Judgment This is a revision petition filed by the accused against the Judgment in Criminal Appeal No.428 of 1979, on the file of the Additional Sessions Judge, South Arcot at Cuddalore, confirming the conviction under Section 2(1-a)(a), 7(i) read with Section 16(i)(a)(i) of the Prevention of Food Adulteration Act. 2. The prosecution case is that on 8.9.1978 at about 7.30 a.m., at Villupuram Trunk Road, the petitioner sold adulterated cow’s milk to the Food Inspector (P.W.1) and on analysis, it was found that the solids-not-fat content was deficient in the sample to the extent of at least 52 per cent. The Food Inspector was examined as P.W.1 and he has given evidence regarding the purchase and taking of sample and the formalities observed for laying the prosecution. The accused admitted the sale, but pleaded not guilty. It was contended on his behalf that there was no sufficient compliance of Section 13(2) of the Prevention of Food Adulteration Act and that there was delay in sending the report. 3. The learned Magistrate, rejected the contention and found the revision petitioner guilty and sentenced him to suffer rigorous imprisonment for six months and to pay a fine of Rs.1,000/-. On appeal, the conviction was confirmed, but the sentence alone was reduced to three months rigorous imprisonment. Hence the revision. 4. The first point that was argued on behalf of the accused was that there was delay in the service of notice on the accused. There is no force in this contention. The case was taken up on file on 18.11.1978 and the notice was duly served on 20.11.1978. 19.11.1978 happended to be a Sunday. Therefore, there cannot be said to be any delay at all. However, the learned counsel for the petitioner contended that the occurrence was on 8.9.78 and the Section 13(2) notice was served on him on 20.11. 1978. This argument implies that there was a delay of about 2-1/2 months in sending the notice. In cases of this nature, the date of institution of the complaint is the crucial date and not the date of occurrence. The term ‘institution’ has not been defined anywhere in the Prevention of Food Adulteration Act or anywhere else. The only analogous provision is found in Section 190 of the Criminal Procedure Code under which the Magistrate takes cognizance of the offence.

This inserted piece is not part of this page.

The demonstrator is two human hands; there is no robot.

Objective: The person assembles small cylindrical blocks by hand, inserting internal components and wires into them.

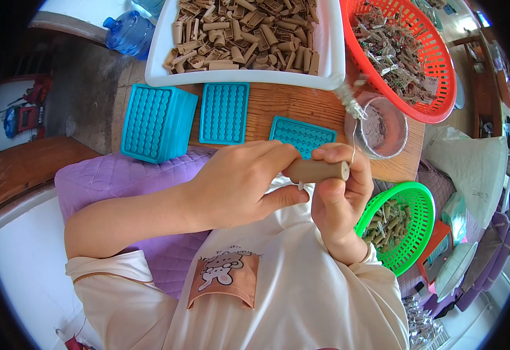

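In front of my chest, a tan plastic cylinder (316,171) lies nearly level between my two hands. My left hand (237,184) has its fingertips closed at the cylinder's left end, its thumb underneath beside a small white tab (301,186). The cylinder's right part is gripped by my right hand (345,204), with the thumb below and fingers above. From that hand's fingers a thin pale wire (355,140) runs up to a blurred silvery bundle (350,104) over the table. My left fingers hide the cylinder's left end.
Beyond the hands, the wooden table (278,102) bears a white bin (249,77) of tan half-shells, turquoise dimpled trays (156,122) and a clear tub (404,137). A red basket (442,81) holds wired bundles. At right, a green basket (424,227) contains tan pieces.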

The term ‘institution’ has not been defined anywhere in the Prevention of Food Adulteration Act or anywhere else. The only analogous provision is found in Section 190 of the Criminal Procedure Code under which the Magistrate takes cognizance of the offence. Thus, the institution of a case may be one of the three categories mentioned in Section 190 of the Criminal Procedure Code and the term ‘institution’ would mean only the date on which the Court takes cognizance finds support in a ruling reported in Jamuna Singh v. Bhadai Sha, (1964)2 S.C.J. 439: (1964) M.L.J.(Crl.) 526: A.I.R. 1964 S.C. 1541, wherein it is held that a case is instituted in a Magistrate’s Court only when it is taken cognizance of by the Magistrate on receiving a complaint of facts. The Magistrate is not bound to take cognizance of the offence on a mere complaint of offence. In the instant case, the complaint was instituted only on 18.11.1978. The date of taking the complaint on file is the date of institution. Therefore, it is clear from the records that the instant case was instituted and taken on file only on 18.11.1975, and therefore, I am satisfied that here is no delay at all in serving the notice under Section 13(2) of the said Act. But then, there is a vital error committed by the prosecution in this case. The occurrence was on 8.9.1978 and that is the evidence of P.W.1 also. But, the charge in this case framed by tie learned Magistrate reads that the occurrence took place on 6.9.1978 at 6-00 A.M., at Villupuram. The charge is for possession of adulterated milk on 6.9.1978. Of course, this point has not at all been taken by the revision petitioner throughout. But, this is a matter arising from the records. It may be that ‘6.9.78’ is a mistake for ‘8.9.78’, and it may be stated by the prosecution that it is an error patent on the records. But, the accused is certainly entitled to take advantage of it, when he has been called upon to answer a charge relating to an offence said to have been committed on 6.9.1978. Of course, the charge may even now be amended suitably by the prosecution. But, six years have elapsed and the alleged offence is that the revision petitioner was in possession of some adulterated milk.
Of course, the charge may even now be amended suitably by the prosecution. But, six years have elapsed and the alleged offence is that the revision petitioner was in possession of some adulterated milk. Having regard to the facts of the case and the ordeal of trial, appeal and revision undergone by the accused, it will be cruel to remit the case to the trial Court for ire-trial after amending the charge. Therefore, the position is the evidence is not in conformity with the charge, and on this short ground, though it may be a technical one, the order of conviction has to be quashed. So, on this short ground of defect in charge, the revision petitioner succeeds and the petition is allowed and the conviction and sentence are set aside. Fine, if paid, will be refunded to the petitioner.